I am not saying I dont agree. I never intended to keep the cam up. I literally had it up and caught him the one time and took it down. Not that that makes it any better. Maybe I am obsessing bc I have this urge to be open with him and feel he is not open with me about it. And while part of me was thinking he should be reading some of the responses, maybe I should just let it go. It wasnt all about the self pleasure as much as it was just wanting that openness with each other.


----------



## Ragnar Ragnasson (Mar 4, 2018)

happilymarriedfor15years said:


> To add to this he HAS caught me and was very angry. Why get angry about something he does too


This doesn't make sense on his part. Don't let his response take away from your perceptions of self, you're doing great. Don't let him shake that at all.


----------



## lifeistooshort (Mar 17, 2013)

First of all....take the camera out. That's a ****ty thing to do. Destroy all recordings from it.

Then stop pressuring him for it.
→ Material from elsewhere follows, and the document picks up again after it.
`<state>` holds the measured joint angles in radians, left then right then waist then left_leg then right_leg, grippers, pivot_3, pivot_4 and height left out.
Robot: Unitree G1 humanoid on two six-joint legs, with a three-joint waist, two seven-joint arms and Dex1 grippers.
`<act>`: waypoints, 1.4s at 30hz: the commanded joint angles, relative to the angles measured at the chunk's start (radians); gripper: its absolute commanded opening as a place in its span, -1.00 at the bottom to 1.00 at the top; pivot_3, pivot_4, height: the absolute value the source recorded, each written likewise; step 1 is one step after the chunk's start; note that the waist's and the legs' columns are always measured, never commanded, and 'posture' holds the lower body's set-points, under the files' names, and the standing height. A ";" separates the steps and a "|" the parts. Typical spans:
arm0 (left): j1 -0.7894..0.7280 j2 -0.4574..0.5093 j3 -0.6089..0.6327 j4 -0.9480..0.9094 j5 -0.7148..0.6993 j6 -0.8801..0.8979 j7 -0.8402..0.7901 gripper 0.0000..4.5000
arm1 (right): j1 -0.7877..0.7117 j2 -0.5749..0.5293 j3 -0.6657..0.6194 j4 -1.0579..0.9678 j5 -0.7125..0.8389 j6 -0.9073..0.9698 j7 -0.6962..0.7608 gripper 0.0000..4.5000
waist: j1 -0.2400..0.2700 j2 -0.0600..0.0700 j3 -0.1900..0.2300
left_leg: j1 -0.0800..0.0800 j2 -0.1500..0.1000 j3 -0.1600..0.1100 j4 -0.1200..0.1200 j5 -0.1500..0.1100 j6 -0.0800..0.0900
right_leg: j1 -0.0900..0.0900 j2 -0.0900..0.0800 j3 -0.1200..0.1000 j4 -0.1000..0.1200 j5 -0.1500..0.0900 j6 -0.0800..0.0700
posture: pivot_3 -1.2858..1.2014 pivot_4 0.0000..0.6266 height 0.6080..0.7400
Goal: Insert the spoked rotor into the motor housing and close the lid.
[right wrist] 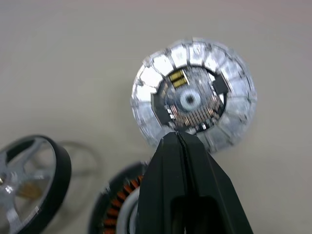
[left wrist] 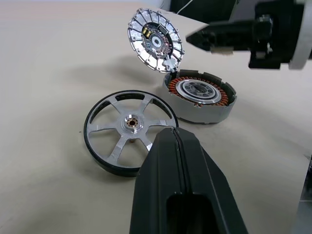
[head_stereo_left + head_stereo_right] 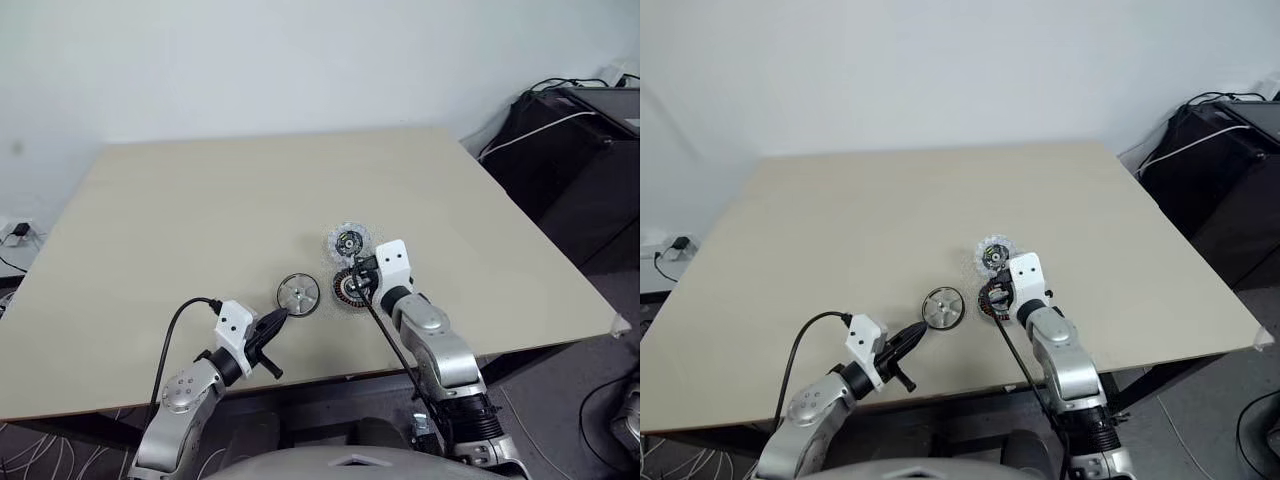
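Clearly little is finished: the dark-rimmed, silver-spoked rotor [image 2: 127, 130] lies on the beige tabletop [image 3: 200, 210], beside the copper-wound round motor housing [image 2: 200, 95], not inside it. The pale, scalloped silvery lid [image 2: 155, 40] stands tilted up at the housing's far edge, open. Insertion and closing both remain. The left end effector [image 3: 276, 320], fingers together, hovers near the rotor; the right end effector [image 2: 195, 37], also pinched together and holding nothing, sits by the lid. Whether lid and housing are hinged is hard to make out.
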<state>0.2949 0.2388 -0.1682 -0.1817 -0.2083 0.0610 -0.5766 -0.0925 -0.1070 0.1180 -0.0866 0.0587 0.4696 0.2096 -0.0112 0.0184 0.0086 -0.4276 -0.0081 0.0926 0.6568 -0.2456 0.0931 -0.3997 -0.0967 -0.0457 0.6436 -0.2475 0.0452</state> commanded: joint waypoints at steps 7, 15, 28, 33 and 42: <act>-0.011 0.001 -0.002 -0.026 -0.013 0.003 -0.002 -1.00 | 0.005 -0.003 0.086 0.105 -0.049 0.048 0.015 -0.98 | 0.000 0.000 0.000 | 0.000 0.000 0.000 0.000 0.000 0.000 | 0.000 0.000 0.000 0.000 0.000 0.000 | 0.03 -1.00 1.00; -0.004 0.002 0.001 -0.027 -0.015 0.006 0.000 -1.00 | 0.008 -0.001 0.046 0.037 -0.025 0.043 0.014 -0.98 | 0.000 -0.002 -0.002 | 0.001 0.000 0.000 0.000 0.000 0.000 | 0.001 0.000 0.000 0.000 0.000 0.000 | 0.03 -1.00 1.00; -0.009 0.002 -0.004 -0.029 -0.015 0.016 -0.008 -1.00 | -0.030 0.030 0.021 0.067 -0.012 -0.010 0.005 -0.98 | 0.000 -0.001 0.000 | 0.000 0.000 0.000 0.000 0.000 0.000 | 0.000 0.000 0.000 0.000 0.000 0.000 | 0.03 -1.00 1.00; -0.003 0.002 -0.001 -0.030 -0.016 0.014 -0.006 -1.00 | -0.009 0.011 0.068 0.136 -0.042 0.041 0.021 -0.98 | 0.000 -0.001 0.000 | 0.000 0.000 0.000 0.000 0.000 0.000 | 0.000 0.000 0.000 0.000 0.000 0.000 | 0.03 -1.00 1.00; -0.002 0.003 0.000 -0.034 -0.018 0.017 -0.003 -1.00 | 0.001 0.015 0.037 0.017 0.024 0.022 0.065 -0.98 | 0.000 -0.002 -0.001 | 0.001 0.000 0.000 0.000 0.000 0.000 | 0.001 0.000 0.000 0.000 0.000 0.000 | 0.03 -1.00 1.00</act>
<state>0.3046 0.2395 -0.1682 -0.1817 -0.2145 0.0815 -0.5773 -0.0740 -0.0975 0.1752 -0.0037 0.0548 0.5048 0.2600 -0.0114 0.0160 0.0072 -0.4266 -0.0080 0.0925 0.6563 -0.2456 0.0931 -0.3989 -0.0970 -0.0457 0.6440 -0.2478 0.0447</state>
But I would tell him that you will take care of yourself and you know he does too. Don't bother with how you know....just tell him you aren't stupid and you know he does it, but if he wishes it to be private that's ok, it just means that what you do when alone is none of his business.

Because it's really not. You're not breaking your marital contract, you're not sleeping with others or doing anything inappropriate.

Then do not discuss it when he's upset. If he continues to lie tell him you don't believe him and the discussion is over.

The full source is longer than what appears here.